Does that mean you shouldn ’ metric ton believe WhatsApp with your private stuff ? No. Unlike Telegram, WhatsApp uses throughout encoding – basically, in-transit encoding + client-side encoding. What is the difference ? Simply that WhatsApp can ’ t show your messages to the patrol even if they wanted to. In other words, WhatsApp, unlike Telegram, protects your privacy. ‍ ‍

E2EE vs at-rest encryption

As you can see, throughout encoding explained in layman ‘s terms is a while of coat to understand. But odds are you ‘ve heard about at-rest encoding. What is it ? At-rest encoding is encoding on data that is not in transit. Your hard drive, for exercise. Let ’ s say you are a special agent guarding some X-Files kind of secret and hostile forces are looking for you. If they catched you, they ’ five hundred uncover the conspiracy, and you don ’ triiodothyronine want that. How do you make surely that, whatever happens, your confidential dies with you ? Easy. At-rest encoding.
At-rest encoding is precisely what you think it is. basically, you encrypt your arduous drive with some encoding protocol so that no one without the encoding key can pry into your stuff. Easy peasy. ‍

Advantages of true end-to-end encryption

binary code with locker infographic ‍ At this point of the article you might wonder : what are the advantages of genuine E2EE ? What are the pros ? There you go :

  • Privacy: only you and the other party are able to read your messages. 
  • Security: traditional cloud storage service providers hold their users’ keys. This makes them a target for hackers, increasing the cyber-security risk.
  • Democracy: when end-to-end encryption is not enforced, the result is the militarization of cyberspace and surveillance capitalism.

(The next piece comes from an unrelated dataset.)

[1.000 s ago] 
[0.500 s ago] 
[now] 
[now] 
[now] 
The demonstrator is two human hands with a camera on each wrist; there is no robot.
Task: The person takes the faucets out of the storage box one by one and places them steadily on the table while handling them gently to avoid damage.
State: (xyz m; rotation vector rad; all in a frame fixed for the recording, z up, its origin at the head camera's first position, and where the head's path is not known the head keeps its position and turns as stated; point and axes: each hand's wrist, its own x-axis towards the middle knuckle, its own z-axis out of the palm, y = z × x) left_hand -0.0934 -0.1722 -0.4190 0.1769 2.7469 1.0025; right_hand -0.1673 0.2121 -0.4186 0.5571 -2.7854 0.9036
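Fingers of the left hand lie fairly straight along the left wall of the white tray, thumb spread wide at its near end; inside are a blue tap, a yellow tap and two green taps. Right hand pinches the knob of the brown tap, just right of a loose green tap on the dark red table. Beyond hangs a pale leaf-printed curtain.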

end-to-end encoding explained in a single sentence is a procedure to encode a message so that lone the transmitter and the telephone receiver can decrypt the message, and no one else. In other words, the concept of throughout is akin to zero-knowledge encoding, with the difference that while zero-knowledge applies to cloud storage, E2EE applies to networking.
now that you know what end-to-end encoding is, do you want to give it a try ? then, you are in the right place.

Cubbit is a peer-to-peer, end-to-end encrypted cloud storage platform. Rather than storing the exploiter ‘s files in a proprietary server grow, Cubbit leverages a network of Cubbit Cells, which are servers in the users ‘ hands. Files you store in Cubbit are not inside your Cell – they ’ re encrypted with AES-256 and split into chunks, which are then copied in multiple shards via error-correcting codes to ensure redundancy. then, each shard is distributed over the network, one shard per Cubbit Cell. Should one shard go offline, Cubbit makes new ones mechanically – all without ever getting access to your files.
This is made possible by Cubbit ’ s zero-knowledge cryptanalytic architecture. indeed, the platform is built upon the concept of privacy by design. In dim-witted terms, this means that no one without your consent could ever look into your files, not even Cubbit.
If you are curious, holy order a Cubbit Cell and try Cubbit for 30 days. It ’ sulfur wholly risk-free. What if you discover it ’ s not for you ? No problem ! You ’ ll be able to return your Cell for spare and we ’ ll offspring a full refund, no questions asked.

Leave a Reply

Your email address will not be published.